Exercise directions:
Below are some records. Return exactly the lines from the one containing "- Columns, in" through the one containing "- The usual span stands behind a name", both included, and only those.

Items from a dataset
* * * *

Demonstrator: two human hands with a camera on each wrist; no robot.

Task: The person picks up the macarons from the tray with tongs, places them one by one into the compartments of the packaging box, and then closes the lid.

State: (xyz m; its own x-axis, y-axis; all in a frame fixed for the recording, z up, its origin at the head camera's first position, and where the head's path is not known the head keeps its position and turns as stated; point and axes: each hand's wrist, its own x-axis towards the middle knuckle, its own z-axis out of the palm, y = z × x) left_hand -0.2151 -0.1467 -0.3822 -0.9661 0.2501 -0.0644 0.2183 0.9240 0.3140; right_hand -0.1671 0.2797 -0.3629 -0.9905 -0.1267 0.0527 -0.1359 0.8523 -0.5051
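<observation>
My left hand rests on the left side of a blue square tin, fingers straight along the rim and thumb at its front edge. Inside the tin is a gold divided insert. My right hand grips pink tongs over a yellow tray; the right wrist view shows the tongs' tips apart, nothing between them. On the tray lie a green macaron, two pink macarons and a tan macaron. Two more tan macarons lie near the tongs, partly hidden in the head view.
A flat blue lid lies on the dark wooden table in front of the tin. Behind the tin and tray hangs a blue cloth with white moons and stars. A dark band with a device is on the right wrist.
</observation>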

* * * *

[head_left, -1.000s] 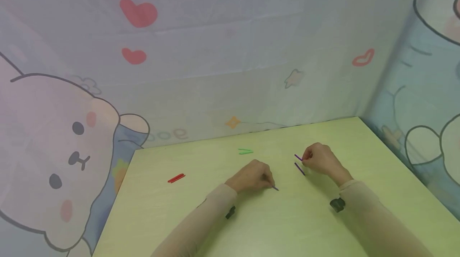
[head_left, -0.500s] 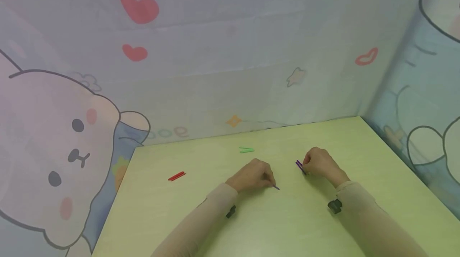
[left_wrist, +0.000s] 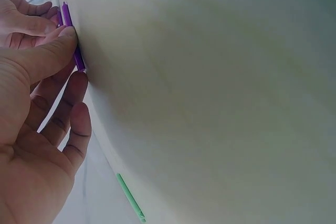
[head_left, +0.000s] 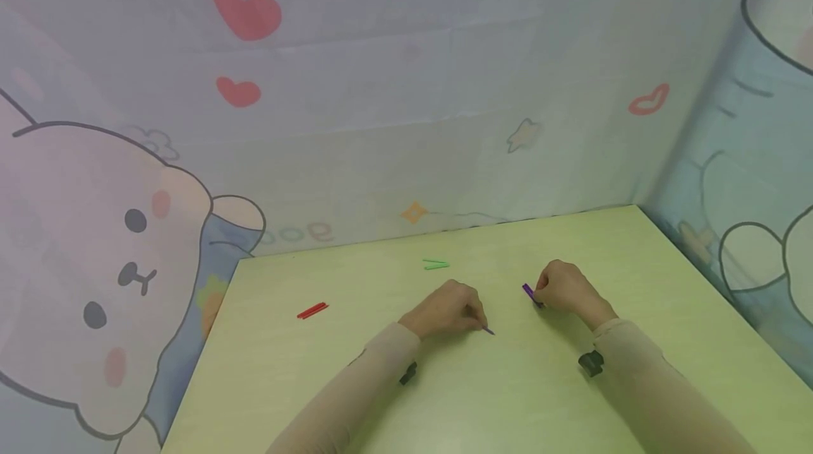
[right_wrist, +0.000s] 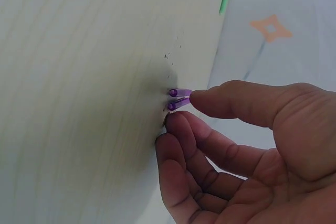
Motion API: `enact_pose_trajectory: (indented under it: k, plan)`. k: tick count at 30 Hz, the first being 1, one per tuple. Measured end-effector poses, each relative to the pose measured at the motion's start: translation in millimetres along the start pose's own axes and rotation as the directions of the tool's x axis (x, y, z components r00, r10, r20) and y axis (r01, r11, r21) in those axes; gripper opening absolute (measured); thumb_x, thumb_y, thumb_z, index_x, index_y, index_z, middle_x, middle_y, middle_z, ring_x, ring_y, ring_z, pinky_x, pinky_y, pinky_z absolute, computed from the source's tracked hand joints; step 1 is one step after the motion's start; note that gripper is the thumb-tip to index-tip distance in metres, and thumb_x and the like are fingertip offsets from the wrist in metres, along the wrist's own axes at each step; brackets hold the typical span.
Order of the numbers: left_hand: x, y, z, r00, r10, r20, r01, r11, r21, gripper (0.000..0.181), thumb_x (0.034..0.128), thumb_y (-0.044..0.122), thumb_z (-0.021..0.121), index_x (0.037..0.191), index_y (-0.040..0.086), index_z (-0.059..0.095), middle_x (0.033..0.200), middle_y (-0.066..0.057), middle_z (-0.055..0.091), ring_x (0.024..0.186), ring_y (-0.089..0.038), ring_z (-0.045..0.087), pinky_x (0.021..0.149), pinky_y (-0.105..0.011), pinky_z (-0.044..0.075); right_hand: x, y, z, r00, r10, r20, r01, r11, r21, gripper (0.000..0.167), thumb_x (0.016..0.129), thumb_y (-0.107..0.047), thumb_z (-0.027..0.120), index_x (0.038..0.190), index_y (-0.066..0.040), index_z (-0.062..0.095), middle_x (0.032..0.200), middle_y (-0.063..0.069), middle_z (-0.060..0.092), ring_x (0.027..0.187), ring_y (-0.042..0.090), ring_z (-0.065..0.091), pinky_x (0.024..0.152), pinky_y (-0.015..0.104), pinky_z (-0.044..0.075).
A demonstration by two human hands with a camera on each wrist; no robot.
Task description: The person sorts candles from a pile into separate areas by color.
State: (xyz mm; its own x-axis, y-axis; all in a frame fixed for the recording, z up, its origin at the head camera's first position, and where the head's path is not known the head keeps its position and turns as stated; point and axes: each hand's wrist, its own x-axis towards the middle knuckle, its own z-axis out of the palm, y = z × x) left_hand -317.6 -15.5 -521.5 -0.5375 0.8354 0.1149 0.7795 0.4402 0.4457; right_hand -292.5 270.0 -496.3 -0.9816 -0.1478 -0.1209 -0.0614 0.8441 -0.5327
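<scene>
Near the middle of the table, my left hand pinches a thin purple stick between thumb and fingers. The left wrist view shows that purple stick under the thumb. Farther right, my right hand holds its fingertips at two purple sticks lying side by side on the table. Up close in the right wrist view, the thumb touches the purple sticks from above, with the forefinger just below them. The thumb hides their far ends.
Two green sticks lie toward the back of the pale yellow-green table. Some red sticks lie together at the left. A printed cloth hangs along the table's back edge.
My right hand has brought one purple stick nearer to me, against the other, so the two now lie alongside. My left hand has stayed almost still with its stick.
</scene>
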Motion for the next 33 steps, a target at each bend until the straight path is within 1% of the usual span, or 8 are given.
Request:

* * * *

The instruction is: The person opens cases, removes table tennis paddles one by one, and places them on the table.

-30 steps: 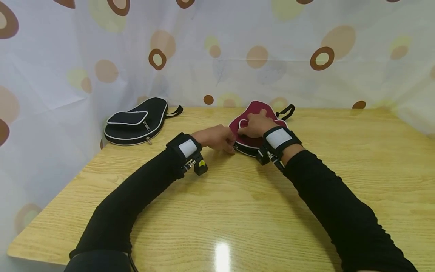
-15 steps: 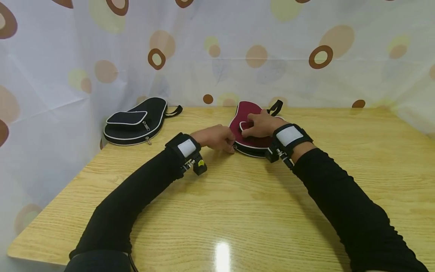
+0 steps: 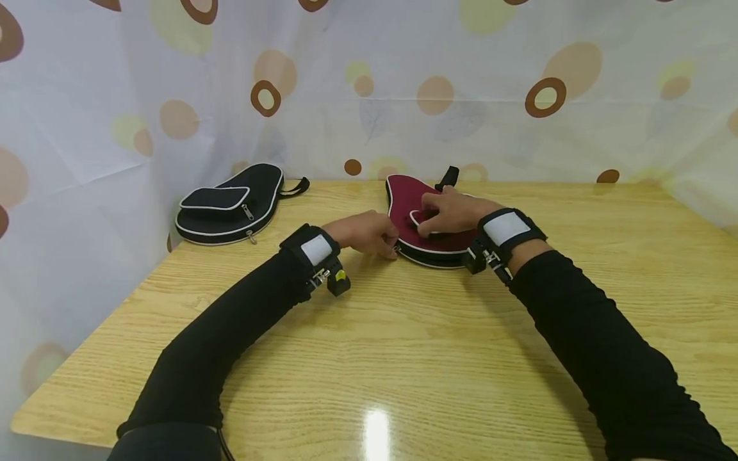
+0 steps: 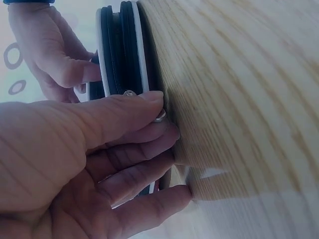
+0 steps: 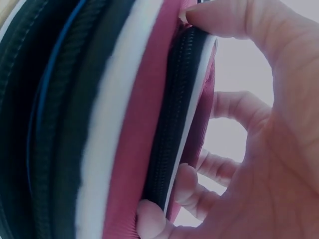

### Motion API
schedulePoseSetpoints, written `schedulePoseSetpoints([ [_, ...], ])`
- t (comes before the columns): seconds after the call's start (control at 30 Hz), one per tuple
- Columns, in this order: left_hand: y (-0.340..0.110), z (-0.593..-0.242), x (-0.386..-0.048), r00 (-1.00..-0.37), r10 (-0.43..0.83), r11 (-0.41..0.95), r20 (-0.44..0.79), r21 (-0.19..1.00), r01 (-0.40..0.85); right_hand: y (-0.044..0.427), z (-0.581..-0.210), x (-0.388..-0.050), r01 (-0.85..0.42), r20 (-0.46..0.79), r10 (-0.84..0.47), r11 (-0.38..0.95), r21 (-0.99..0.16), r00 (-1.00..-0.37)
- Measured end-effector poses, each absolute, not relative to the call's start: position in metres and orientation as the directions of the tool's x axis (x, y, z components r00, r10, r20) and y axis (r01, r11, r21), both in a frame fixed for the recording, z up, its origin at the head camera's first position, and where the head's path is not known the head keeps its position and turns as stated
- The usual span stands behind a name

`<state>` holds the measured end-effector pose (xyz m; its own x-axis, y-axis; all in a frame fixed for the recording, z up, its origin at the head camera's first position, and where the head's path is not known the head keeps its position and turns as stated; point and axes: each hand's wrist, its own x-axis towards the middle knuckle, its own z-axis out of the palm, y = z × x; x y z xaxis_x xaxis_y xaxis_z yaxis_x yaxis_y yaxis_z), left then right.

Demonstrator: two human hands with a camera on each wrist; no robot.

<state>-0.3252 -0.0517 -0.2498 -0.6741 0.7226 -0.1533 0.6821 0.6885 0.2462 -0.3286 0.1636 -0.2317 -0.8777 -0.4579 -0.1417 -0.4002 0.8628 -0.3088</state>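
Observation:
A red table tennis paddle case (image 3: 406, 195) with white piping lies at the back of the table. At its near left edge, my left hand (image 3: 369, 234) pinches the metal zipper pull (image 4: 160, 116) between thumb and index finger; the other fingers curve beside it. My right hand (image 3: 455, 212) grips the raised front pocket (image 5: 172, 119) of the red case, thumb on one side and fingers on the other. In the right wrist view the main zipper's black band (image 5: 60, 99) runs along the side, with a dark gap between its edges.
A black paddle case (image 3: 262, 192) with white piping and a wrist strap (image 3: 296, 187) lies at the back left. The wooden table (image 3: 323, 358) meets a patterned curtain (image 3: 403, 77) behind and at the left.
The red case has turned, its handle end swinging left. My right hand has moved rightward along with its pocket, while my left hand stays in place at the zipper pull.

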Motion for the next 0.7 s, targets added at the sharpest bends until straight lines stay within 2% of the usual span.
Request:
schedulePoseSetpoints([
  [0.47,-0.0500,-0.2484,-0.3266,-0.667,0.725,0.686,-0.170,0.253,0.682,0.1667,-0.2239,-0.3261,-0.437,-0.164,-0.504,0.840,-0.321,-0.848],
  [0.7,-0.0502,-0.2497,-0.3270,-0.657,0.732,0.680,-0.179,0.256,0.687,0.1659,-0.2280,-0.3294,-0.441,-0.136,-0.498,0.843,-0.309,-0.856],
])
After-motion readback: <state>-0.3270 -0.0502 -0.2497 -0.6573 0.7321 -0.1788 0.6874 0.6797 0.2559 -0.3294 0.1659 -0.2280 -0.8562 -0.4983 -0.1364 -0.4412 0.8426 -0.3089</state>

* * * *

Worked solution:
- Columns, in this order: left_hand: y (-0.340..0.110), z (-0.593..-0.242), x (-0.386..-0.048), r00 (-1.00..-0.37), r10 (-0.43..0.83), r11 (-0.41..0.95), r20 (-0.44..0.79), r21 (-0.19..1.00), r01 (-0.40..0.85); right_hand: y (-0.044..0.427), z (-0.581..-0.210), x (-0.388..-0.050), r01 (-0.85..0.42), r20 (-0.46..0.79), r10 (-0.84..0.47), r11 (-0.38..0.95), r21 (-0.99..0.16), r00 (-1.00..-0.37)
- Measured end-effector poses, each absolute, not relative to the call's start: position in metres and orientation as the directions of the tool's x axis (x, y, z components r00, r10, r20) and y axis (r01, r11, r21), both in a frame fixed for the recording, z up, its origin at the head camera's first position, and where the head's path is not known the head keeps its position and turns as stated
- The usual span stands behind a name

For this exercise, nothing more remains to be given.